The Mayor had taken him to Jacqueline’s for supper and found her on the phone, doing an interview with France-Inter on her article in Le Monde.
‘Just before the two of you returned, I had a rather more difficult call from Paris,’ Jacqueline said when she put down the phone. ‘It came from the minister of the interior, a deeply unpleasant man with whom I was foolish enough to have a fling some years ago. He asked if I was seeking to destroy his career.’
‘I don’t
see the connection,’ the Mayor said, looking startled and confused.
‘Our affair was not exactly secret, although he was married at the time. I’d met some of his political colleagues at dinner parties and receptions, you know how it is in Paris. And of course when they saw my name on the piece in Le Monde they assumed that he was somehow behind it and began wondering at his motives.
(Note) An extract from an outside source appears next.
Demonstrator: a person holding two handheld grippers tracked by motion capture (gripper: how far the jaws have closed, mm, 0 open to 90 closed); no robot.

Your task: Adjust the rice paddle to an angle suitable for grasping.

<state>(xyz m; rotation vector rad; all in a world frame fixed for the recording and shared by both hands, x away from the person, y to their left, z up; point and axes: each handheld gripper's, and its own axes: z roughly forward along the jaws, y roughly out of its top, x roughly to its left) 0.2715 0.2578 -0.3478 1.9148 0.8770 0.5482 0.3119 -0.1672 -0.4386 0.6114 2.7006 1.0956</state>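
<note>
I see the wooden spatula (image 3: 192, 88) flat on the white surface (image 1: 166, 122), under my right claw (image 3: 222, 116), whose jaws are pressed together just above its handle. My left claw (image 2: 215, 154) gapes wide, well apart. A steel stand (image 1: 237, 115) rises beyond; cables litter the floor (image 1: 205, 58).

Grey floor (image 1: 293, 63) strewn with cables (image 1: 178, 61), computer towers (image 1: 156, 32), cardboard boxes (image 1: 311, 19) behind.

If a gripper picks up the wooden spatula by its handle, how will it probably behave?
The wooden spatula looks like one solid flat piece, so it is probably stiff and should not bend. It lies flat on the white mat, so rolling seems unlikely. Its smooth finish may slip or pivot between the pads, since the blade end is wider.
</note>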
He must have had some rather angry phone calls as a result, and hence his call to me.’
‘You must have seen that coming,’ said the Mayor.
‘Of course I did, which was an excellent reason for publishing the article. He was a charmer, of course, and very good-looking, but I found that I couldn’t stand his utter pomposity, which is why I ended the liaison. His subsequent political career has plunged him even further down in my estimation. He was a bully in private and he’s been a bully as minister. The man’s a disgrace. I won’t be at all embarrassed if this becomes public so long as it ends his political career.’
Bruno exchanged looks with his Mayor and felt himself grinning. ‘You have been warned,’ he said.
The Mayor looked fondly at Jacqueline and said: ‘I’ll take my chances.’
After the meal, the Mayor had driven Bruno back to St Denis, saying he had something to discuss.
‘I don’t sleep there, you know,’ the Mayor said as they set out. ‘It wouldn’t feel right, certainly until Cécile’s funeral is over.’
‘And perhaps the election,’ Bruno replied, thinking of the impact on the voters of the Mayor embarking on an affair when his wife had just died.
‘Perhaps. But when you get to my age, Bruno, and you find yourself fascinated by a woman and feeling like a youngster again, that’s not something you can afford to ignore. I’d rather be with Jacqueline than get re-elected. To be in love again is like a gift.’
‘It always is, at any age.’ Bruno felt the Mayor take his eyes briefly from the road to glance at him as if about to speak, and was relieved when he didn’t. He didn’t want any conversation about Isabelle.